To secure much-needed capital to get over temporary budgetary hurdles or fund inventory purchases and business expansion, companies commonly turn to debt financing. As long as they wisely use the borrowed money, businesses can dramatically increase revenue, pay off debts and become much more successful in the future. However, debt financing does come with risks.
Types of Debt Capital Financing
The most basic and prevalent type of debt capital financing is a bank loan. Banks offer competitive loan rates. However, since they offer such competitive rates, banks expect you to show that your company is not a risk. You need to verify your financial history and prove that you will be able to make your loan payments.
Another type of debt capital financing is a business line of credit. These often come from the same institutions as business loans. The business line of credit differs from a loan in that, like a credit card, the lender only charges interest on what you use.
A third common type of debt capital financing is an equipment lease. For expensive equipment, manufacturers and distributors often offer leasing solutions in much the same way that automakers and banks offer loan and leasing plans for vehicles. If you are choosing between a bank loan to buy equipment and an equipment lease from the distributor, the equipment lease often has less stringent requirements.
Risks of Losing Collateral
In getting your business loan or line of credit, you may have to pledge some of the company's valuable holdings -- such as real estate -- as collateral. Whatever you pledge as collateral becomes subject to seizure by the lender if you default on your debt. If this happens, it could cripple the company's operations.
Risks to Your Credit Rating
If you incur a debt to fund a business expansion and then default on that debt -- or just make a few late payments -- it could dramatically lower your company's credit rating. If that happens, it becomes much more difficult to raise money in the future, since lenders look at your credit rating to determine creditworthiness. Since access to credit is important to business growth, failing to make payments can hobble your business's ability to grow in the future.

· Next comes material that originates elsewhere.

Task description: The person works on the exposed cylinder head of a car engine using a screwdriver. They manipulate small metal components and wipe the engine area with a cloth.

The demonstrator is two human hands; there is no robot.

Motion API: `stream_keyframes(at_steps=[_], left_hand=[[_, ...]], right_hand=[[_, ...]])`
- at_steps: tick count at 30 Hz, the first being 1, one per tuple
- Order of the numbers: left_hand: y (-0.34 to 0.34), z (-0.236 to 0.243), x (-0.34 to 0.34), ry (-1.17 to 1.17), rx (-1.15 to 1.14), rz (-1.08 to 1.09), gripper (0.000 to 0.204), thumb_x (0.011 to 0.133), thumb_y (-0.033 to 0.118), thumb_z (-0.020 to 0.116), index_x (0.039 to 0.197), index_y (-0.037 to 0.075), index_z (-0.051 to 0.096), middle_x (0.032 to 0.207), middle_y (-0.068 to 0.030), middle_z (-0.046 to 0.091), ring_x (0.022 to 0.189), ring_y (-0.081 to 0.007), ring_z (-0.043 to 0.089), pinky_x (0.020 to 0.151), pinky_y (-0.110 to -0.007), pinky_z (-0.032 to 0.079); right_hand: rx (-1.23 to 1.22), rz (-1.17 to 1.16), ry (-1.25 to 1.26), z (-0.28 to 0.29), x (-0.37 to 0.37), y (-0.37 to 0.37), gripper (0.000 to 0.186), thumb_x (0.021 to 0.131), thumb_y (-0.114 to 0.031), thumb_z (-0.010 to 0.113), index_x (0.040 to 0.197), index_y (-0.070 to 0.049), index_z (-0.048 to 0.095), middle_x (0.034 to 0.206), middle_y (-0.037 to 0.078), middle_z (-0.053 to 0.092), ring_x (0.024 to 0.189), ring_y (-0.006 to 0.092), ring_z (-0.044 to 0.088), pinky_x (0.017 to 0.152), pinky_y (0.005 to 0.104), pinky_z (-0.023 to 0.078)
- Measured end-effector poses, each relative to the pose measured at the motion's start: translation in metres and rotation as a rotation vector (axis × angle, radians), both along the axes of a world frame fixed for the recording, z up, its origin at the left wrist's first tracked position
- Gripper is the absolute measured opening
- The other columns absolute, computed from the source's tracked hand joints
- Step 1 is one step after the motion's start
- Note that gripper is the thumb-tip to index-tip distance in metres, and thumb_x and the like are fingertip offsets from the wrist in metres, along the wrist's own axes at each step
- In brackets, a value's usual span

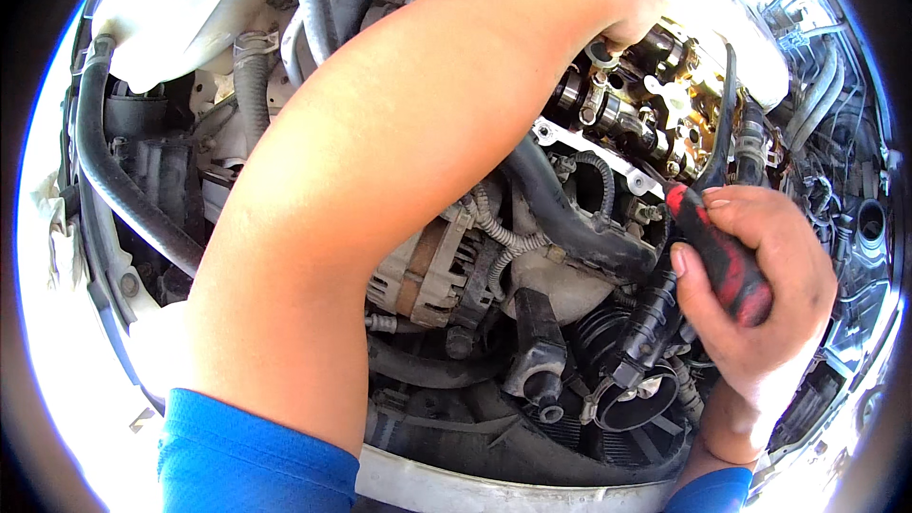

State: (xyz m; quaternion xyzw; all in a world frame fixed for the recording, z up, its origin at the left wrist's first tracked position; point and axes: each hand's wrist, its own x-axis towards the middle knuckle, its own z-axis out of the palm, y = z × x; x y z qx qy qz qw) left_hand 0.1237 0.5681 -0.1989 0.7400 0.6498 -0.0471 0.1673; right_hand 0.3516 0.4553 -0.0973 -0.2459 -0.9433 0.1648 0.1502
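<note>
My right hand [774, 271] is closed around the red and black handle of a screwdriver [722, 256]. Its tip end points up and left, at the near edge of the open cylinder head [622, 166]. There the tip is too dark to make out. Across the engine stretches my left arm, and my left hand [617, 0] is at the far side of the head, beside the exposed camshafts [622, 119]. Most of its fingers are hidden or lost in glare, so what it touches cannot be told.
A thick black hose [570, 218] runs below the head, near the alternator [423, 271]. Nearer to me are an open round duct [641, 408] and the radiator fan shroud [475, 437]. A whitish reservoir [180, 14] sits far left. Wiring and pipes [822, 85] line the right side.
</note>
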Motion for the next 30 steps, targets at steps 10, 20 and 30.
stream_keyframes(at_steps=[10, 20, 30], left_hand=[[-0.014, 0.008, 0.003, 0.037, -0.064, 0.032, 0.036, 0.074, 0.01, 0.076, 0.111, 0.009, 0.077, 0.118, -0.0168, 0.071, 0.104, -0.0304, 0.07, 0.085, -0.045, 0.055], [-0.002, -0.014, 0.001, 0.047, -0.022, 0.029, 0.033, 0.071, 0.015, 0.079, 0.102, 0.005, 0.077, 0.104, -0.0127, 0.074, 0.09, -0.0298, 0.071, 0.072, -0.046, 0.056], [0.0, -0.004, 0.005, 0.033, -0.035, 0.022, 0.027, 0.076, 0.011, 0.071, 0.102, 0.005, 0.077, 0.105, -0.0134, 0.074, 0.091, -0.0314, 0.071, 0.07, -0.048, 0.056]], right_hand=[[0.05, 0.039, -0.176, 0.005, -0.002, -0.027, 0.039, 0.064, -0.004, 0.083, 0.097, -0.002, 0.063, 0.106, 0.016, 0.065, 0.093, 0.0368, 0.065, 0.083, 0.0444, 0.053], [0.155, 0.07, -0.24, -0.003, -0.004, -0.023, 0.04, 0.064, -0.004, 0.083, 0.1, -0.001, 0.065, 0.1, 0.015, 0.066, 0.09, 0.0324, 0.066, 0.091, 0.0494, 0.053], [0.123, 0.089, -0.176, -0.005, -0.004, -0.013, 0.037, 0.063, -0.004, 0.083, 0.096, -0.002, 0.065, 0.094, 0.013, 0.065, 0.081, 0.0339, 0.064, 0.074, 0.0433, 0.054]])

Debt Financing vs. Equity Financing
Debt financing has different risks than equity financing does. While creditors in a debt financing arrangement do not own the company or any of its assets unless the company defaults, investors in an equity financing arrangement are buying a piece of the company. When "angel investors," or venture capitalist firms, give you money to grow your business, they expect to become partial owners. This means that, unlike lenders, they expect to be included in future business decisions. In an equity financing situation, you run the risk of giving power to others who may not know what your business needs to do to succeed.